## DIRECTIONS
What you return should be the lines from the one with "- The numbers" through the one with "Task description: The" in the data below, reproduced exactly with both ends, and no pictures at all.

## INFORMATION
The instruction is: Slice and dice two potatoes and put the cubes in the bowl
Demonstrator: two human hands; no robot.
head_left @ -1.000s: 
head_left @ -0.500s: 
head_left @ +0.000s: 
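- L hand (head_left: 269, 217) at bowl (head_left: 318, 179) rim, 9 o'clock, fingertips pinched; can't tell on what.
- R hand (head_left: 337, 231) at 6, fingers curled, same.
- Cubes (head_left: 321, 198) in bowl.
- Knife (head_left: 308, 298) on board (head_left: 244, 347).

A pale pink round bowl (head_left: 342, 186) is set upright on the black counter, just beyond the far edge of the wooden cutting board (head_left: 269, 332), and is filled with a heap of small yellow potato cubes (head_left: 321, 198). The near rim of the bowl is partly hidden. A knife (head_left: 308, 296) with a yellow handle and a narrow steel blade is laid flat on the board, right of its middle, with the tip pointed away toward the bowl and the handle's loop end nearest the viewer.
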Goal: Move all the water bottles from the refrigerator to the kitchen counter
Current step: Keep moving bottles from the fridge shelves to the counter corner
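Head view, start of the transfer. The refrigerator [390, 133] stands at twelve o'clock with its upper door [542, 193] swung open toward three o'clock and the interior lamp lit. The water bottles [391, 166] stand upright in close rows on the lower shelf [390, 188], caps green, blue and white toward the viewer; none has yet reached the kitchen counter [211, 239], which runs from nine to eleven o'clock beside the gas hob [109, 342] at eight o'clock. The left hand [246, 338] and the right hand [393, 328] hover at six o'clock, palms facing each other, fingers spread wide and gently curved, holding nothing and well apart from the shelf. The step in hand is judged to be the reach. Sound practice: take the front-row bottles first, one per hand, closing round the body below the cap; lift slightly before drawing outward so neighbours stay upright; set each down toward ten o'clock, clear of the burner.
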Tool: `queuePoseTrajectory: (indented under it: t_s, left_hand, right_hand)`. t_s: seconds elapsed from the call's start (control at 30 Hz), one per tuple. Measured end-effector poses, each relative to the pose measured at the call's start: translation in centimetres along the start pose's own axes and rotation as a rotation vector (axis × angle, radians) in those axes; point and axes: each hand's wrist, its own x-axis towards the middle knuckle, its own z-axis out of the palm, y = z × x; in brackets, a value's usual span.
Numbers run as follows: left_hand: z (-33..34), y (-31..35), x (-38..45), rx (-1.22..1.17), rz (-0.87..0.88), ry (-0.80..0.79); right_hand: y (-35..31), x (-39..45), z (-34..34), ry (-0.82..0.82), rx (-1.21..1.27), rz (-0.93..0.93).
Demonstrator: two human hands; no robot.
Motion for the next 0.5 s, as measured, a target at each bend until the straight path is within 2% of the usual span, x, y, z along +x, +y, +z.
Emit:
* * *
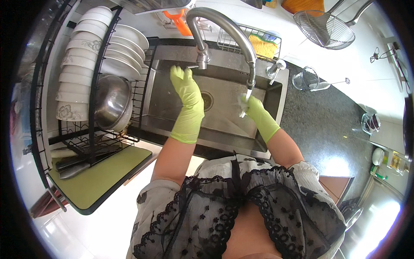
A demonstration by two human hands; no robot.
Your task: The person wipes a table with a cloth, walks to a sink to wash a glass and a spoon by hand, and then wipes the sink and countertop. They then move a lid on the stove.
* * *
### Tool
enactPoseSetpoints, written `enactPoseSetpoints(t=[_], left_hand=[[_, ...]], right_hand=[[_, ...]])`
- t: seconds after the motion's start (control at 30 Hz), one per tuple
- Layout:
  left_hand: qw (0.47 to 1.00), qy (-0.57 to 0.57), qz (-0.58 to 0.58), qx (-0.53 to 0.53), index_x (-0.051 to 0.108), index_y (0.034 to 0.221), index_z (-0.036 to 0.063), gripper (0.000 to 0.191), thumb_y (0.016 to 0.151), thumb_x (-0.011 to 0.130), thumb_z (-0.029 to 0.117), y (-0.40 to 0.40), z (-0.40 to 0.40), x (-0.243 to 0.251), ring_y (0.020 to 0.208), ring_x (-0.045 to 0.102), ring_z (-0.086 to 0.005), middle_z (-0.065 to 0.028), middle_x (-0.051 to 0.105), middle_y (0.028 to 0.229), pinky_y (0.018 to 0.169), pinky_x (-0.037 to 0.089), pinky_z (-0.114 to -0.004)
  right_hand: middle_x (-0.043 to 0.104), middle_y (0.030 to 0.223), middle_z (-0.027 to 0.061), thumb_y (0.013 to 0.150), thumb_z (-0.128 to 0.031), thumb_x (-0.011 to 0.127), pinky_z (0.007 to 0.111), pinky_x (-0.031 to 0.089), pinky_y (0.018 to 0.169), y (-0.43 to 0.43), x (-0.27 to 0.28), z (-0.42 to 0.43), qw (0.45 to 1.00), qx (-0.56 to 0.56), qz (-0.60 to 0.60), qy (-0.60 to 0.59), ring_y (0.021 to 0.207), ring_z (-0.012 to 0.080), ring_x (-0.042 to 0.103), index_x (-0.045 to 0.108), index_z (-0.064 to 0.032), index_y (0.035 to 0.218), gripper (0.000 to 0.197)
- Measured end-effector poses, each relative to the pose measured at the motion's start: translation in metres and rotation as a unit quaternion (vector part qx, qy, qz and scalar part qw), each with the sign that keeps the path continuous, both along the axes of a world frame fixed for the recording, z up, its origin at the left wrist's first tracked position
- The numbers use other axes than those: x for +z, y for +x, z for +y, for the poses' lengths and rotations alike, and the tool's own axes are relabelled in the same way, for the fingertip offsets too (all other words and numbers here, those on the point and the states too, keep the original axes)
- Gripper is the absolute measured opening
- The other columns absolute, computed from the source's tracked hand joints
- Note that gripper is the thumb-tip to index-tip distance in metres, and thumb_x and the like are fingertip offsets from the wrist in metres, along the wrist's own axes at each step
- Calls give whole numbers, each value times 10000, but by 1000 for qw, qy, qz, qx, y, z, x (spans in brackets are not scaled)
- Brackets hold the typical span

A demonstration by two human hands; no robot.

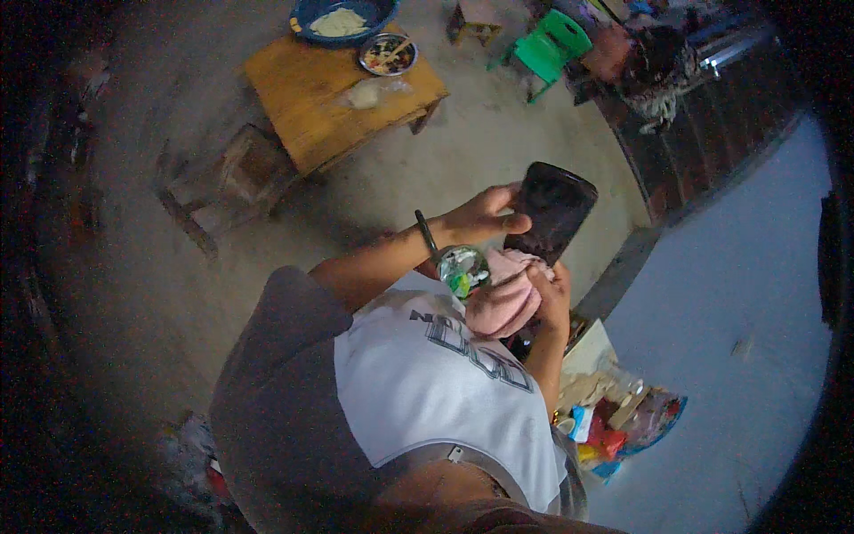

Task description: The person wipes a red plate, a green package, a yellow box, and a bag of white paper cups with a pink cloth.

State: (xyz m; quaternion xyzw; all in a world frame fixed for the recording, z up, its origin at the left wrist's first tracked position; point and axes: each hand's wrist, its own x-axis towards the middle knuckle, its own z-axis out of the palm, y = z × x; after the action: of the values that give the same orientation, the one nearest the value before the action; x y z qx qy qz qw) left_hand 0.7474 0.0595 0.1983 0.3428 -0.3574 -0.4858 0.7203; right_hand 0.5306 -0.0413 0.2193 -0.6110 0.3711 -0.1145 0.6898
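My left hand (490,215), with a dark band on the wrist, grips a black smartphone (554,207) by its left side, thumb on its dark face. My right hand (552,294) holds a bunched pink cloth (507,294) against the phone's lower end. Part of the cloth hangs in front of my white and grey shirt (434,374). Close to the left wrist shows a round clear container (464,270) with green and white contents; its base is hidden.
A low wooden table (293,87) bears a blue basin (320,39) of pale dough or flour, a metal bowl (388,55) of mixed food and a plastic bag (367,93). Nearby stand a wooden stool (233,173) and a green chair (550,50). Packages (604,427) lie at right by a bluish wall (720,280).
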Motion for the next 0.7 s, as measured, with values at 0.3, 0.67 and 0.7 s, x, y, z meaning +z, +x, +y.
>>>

## RESPONSE TO THE TASK
- The numbers use other axes than those: x for +z, y for +x, z for +y, for the poses' lengths and rotations alike, and the tool's own axes are relabelled in the same way, for the fingertip offsets too (all other words and numbers here, those on the point and the states too, keep the original axes)
- Gripper is the absolute measured opening
- The other columns absolute, computed from the source's tracked hand joints
- Note that gripper is the thumb-tip to index-tip distance in metres, and thumb_x and the like are fingertip offsets from the wrist in metres, along the wrist's own axes at each step
- Calls give whole numbers, each value times 10000, but by 1000 for qw, qy, qz, qx, y, z, x (spans in brackets are not scaled)
- Brackets hold the typical span

A demonstration by two human hands; no robot.


Task description: The person wipes a red plate, a green package, a yellow box, and a bag of white paper cups with a pink cloth.

This exercise has now been fully answered.